Copy out the whole listing exactly as written, leaving the pictures behind.

═══ Data excerpt ═══

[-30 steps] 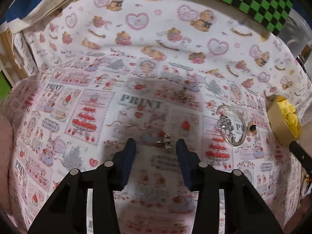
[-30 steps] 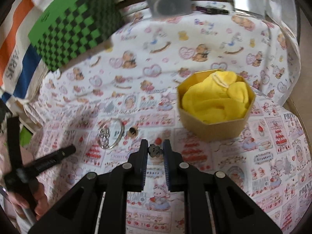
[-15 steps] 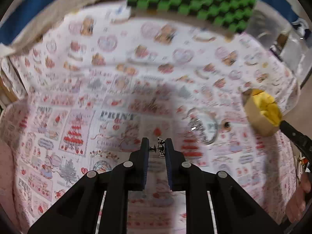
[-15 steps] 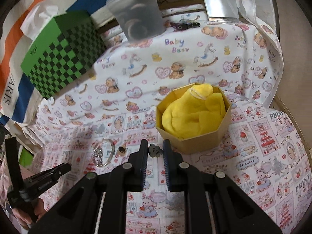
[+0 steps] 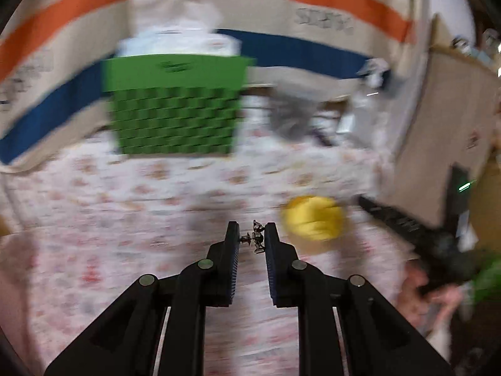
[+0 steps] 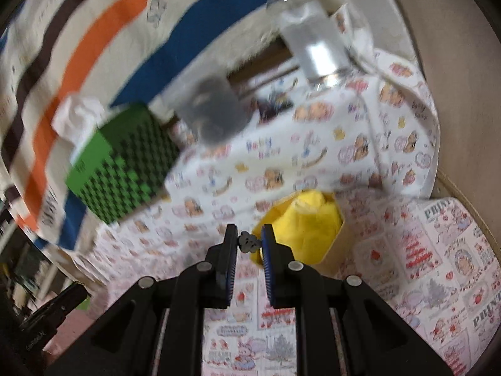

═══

=== Reply to the exercise ===
[-30 steps] 
[-30 steps] 
[-15 steps] 
[-15 steps] 
[+0 steps] 
[+0 steps] 

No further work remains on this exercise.